1. The limits of design thinking. Really good design can frequently improve the utility and performance of everyday objects, and there’s little question that the attentiveness to software design and user experience has made smart phones indispensable adjuncts to our lifestyle. But while design thinking can improve many things, not all problems are susceptible to solution by design tinkering. For example, Ford hired design firm Ideo to reconceptualize the transport experience, leading them to do a side-by-side test of ride-hailing, transit and bike-share, to better understand user experience en route. What that misses is the way the density and layout of the urban environment determines how many trips we have to take, and what our options are. Too narrow a focus on optimizing the experience of getting from A to B often blinds to the importance of making sure that the As and Bs in our world are laid out in a way that minimizes the need to travel.

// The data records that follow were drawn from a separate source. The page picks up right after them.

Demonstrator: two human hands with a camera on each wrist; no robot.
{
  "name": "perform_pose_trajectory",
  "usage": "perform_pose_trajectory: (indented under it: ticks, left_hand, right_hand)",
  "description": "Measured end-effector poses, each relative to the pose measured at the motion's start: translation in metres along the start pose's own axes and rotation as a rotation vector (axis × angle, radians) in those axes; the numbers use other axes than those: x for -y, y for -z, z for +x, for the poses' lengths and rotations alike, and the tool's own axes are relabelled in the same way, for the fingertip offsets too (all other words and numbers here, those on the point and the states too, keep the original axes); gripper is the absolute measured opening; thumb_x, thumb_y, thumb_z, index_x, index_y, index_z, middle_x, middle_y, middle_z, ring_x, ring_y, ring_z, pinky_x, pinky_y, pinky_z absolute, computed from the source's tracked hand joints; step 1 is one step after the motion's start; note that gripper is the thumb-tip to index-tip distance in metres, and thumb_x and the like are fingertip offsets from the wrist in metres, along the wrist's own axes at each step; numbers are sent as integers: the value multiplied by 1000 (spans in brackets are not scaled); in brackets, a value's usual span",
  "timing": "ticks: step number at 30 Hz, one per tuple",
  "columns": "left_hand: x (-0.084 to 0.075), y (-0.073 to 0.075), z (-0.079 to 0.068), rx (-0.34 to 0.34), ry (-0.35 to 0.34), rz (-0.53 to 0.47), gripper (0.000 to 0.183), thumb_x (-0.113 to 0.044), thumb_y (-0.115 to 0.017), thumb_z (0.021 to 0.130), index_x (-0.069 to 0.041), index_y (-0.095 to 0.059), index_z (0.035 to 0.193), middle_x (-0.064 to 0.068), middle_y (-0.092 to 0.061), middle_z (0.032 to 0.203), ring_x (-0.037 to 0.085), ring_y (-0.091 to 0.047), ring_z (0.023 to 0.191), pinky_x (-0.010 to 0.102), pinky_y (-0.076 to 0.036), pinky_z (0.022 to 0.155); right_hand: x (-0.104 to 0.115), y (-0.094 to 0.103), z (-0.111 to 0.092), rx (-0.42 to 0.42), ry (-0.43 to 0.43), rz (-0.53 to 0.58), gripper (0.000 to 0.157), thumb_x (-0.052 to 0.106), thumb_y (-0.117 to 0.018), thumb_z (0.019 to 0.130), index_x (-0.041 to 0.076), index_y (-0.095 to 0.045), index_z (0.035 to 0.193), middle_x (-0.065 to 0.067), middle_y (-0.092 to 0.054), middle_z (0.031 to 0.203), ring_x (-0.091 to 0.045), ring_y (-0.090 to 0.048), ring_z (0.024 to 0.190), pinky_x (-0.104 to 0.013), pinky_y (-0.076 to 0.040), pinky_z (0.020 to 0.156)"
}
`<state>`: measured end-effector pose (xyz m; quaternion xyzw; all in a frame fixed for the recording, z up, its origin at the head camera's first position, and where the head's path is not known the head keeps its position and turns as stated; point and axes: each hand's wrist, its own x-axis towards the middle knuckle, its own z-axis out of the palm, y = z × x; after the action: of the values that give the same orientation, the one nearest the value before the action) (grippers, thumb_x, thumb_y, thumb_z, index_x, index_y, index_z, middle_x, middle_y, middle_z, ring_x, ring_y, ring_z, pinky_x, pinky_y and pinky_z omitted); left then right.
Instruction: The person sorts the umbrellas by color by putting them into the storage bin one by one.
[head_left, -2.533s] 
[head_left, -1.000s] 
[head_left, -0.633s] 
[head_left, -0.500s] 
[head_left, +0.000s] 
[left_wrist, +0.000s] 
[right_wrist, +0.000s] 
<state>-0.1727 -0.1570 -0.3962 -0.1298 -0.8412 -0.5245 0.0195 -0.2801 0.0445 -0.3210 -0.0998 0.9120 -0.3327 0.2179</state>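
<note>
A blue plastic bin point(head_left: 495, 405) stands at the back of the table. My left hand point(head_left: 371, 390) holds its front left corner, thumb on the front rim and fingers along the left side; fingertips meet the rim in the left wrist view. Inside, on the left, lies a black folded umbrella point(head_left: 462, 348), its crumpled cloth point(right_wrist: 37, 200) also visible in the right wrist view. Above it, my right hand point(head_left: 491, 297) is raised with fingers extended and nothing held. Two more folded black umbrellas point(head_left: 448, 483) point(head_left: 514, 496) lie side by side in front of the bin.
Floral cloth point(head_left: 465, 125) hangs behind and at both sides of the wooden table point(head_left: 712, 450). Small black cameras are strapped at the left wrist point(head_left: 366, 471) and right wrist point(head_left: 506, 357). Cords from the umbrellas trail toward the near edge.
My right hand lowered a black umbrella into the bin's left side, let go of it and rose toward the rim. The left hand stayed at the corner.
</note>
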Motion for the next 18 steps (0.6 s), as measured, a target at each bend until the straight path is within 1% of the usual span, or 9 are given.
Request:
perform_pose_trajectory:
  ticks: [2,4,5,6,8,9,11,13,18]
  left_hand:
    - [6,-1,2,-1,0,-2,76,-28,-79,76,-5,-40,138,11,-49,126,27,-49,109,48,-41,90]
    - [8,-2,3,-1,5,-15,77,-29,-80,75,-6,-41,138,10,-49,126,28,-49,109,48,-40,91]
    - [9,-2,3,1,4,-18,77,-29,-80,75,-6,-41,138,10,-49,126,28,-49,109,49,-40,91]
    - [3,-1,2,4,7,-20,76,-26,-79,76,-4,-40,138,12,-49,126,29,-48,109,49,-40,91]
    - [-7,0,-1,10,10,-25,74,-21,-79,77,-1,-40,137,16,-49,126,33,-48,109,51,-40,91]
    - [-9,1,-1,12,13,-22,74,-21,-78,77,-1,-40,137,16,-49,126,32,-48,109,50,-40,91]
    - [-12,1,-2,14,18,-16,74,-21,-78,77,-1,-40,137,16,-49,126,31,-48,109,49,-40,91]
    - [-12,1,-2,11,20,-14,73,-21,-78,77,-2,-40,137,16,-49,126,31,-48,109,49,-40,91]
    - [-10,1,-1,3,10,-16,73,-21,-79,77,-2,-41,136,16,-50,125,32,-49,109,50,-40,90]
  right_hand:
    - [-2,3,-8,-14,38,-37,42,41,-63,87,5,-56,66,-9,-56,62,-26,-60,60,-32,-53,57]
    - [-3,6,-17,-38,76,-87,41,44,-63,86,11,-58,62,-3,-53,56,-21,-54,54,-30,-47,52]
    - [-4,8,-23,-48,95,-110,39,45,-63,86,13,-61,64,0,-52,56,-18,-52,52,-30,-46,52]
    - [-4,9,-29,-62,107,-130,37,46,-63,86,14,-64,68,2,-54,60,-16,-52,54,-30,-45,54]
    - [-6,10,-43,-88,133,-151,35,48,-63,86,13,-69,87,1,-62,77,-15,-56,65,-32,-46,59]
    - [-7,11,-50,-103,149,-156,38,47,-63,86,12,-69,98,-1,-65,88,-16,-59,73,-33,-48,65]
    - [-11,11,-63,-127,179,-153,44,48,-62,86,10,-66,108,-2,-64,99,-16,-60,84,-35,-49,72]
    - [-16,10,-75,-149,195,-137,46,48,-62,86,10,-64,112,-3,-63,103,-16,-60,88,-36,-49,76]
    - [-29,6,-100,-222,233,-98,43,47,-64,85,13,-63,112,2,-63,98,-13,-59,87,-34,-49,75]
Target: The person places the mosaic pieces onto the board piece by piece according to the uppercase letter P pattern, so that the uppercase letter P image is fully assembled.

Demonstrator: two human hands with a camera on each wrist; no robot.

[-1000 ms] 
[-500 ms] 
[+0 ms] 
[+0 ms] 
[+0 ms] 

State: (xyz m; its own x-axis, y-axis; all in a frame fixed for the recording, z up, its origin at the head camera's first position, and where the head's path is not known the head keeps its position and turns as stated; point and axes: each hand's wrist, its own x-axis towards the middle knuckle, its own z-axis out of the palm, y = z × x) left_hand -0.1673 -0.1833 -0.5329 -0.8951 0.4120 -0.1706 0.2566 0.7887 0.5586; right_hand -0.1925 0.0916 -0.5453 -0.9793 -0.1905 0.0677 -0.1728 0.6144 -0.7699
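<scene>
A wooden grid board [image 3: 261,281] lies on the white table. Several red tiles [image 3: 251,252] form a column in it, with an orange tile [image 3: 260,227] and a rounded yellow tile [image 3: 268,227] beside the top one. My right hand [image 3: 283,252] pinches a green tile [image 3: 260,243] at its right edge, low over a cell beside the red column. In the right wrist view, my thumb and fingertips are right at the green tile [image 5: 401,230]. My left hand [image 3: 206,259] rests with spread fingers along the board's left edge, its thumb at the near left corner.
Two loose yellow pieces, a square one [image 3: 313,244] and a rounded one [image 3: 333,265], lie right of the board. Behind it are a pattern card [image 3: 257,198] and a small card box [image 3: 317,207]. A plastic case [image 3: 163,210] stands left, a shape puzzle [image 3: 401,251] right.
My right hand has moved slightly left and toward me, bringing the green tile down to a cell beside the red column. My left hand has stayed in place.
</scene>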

2. Why road pricing is inherently fair: It makes buses run faster. One of the most widespread myths in transportation policy is that pricing roads is harmful to the poor. That argument ignores the fact that high income households are far more likely to be peak hour car drivers who might pay a toll, but more importantly, road pricing is the one fast-acting, sure fire way we have to make buses run faster–which disproportionately benefits low income riders. The latest evidence for this come from Atlanta, where the implementation of priced lanes on Interstate 75 is enabling the state to shave 15 minutes off the scheduled travel time of buses. That has the added benefit of making bus travel more attractive and cheaper to deliver (a driver can carry more passengers per hour worked), potentially enabling transit dollars to provide more service.
Must read
1. Noah Smith on gentrification: Yes, some black neighborhoods in most US metro areas are seeing new white neighbors, as reported in the New York Times last month, while the reverse of the much noted white flight of previous decades, it’s still a tiny trickle. And strikingly as Bloomberg’s Noah Smith reports, its not causing places to “tip” into majority white neighborhoods–neighborhoods that become more diverse tend to stay more diverse. Concentrated poverty is a much larger, and more pernicious problem than gentrification, yet as Smith argues:
This is dangerous, because excessive worry about the potential harms from gentrification might cause some policy makers to discourage investment in poor minority communities, out of fear of displacement. But discouraging that investment would cause many more problems than it would prevent.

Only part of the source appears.